» Description of the task:
Each line below must be printed again exactly.

» Dataset extract:
"""

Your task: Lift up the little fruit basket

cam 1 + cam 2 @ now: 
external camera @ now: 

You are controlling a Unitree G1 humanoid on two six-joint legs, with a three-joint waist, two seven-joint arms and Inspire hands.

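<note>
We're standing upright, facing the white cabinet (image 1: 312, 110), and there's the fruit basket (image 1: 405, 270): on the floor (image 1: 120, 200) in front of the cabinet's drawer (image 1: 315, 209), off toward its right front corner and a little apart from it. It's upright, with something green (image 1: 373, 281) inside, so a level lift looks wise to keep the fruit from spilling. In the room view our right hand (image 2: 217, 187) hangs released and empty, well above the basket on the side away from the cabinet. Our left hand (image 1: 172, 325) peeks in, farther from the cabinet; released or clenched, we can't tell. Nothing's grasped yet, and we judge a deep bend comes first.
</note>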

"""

» Solution:
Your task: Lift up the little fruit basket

cam 1 + cam 2 @ now: 
external camera @ now: 

You are controlling a Unitree G1 humanoid on two six-joint legs, with a three-joint waist, two seven-joint arms and Inspire hands.

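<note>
We're standing upright, facing the white cabinet (image 1: 312, 110), and there's the fruit basket (image 1: 405, 270): on the floor (image 1: 120, 200) in front of the cabinet's drawer (image 1: 315, 209), off toward its right front corner and a little apart from it. It's upright, with something green (image 1: 373, 281) inside, so a level lift looks wise to keep the fruit from spilling. In the room view our right hand (image 2: 217, 187) hangs released and empty, well above the basket on the side away from the cabinet. Our left hand (image 1: 172, 325) peeks in, farther from the cabinet; released or clenched, we can't tell. Nothing's grasped yet, and we judge a deep bend comes first.
</note>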

No further output is needed for the exercise.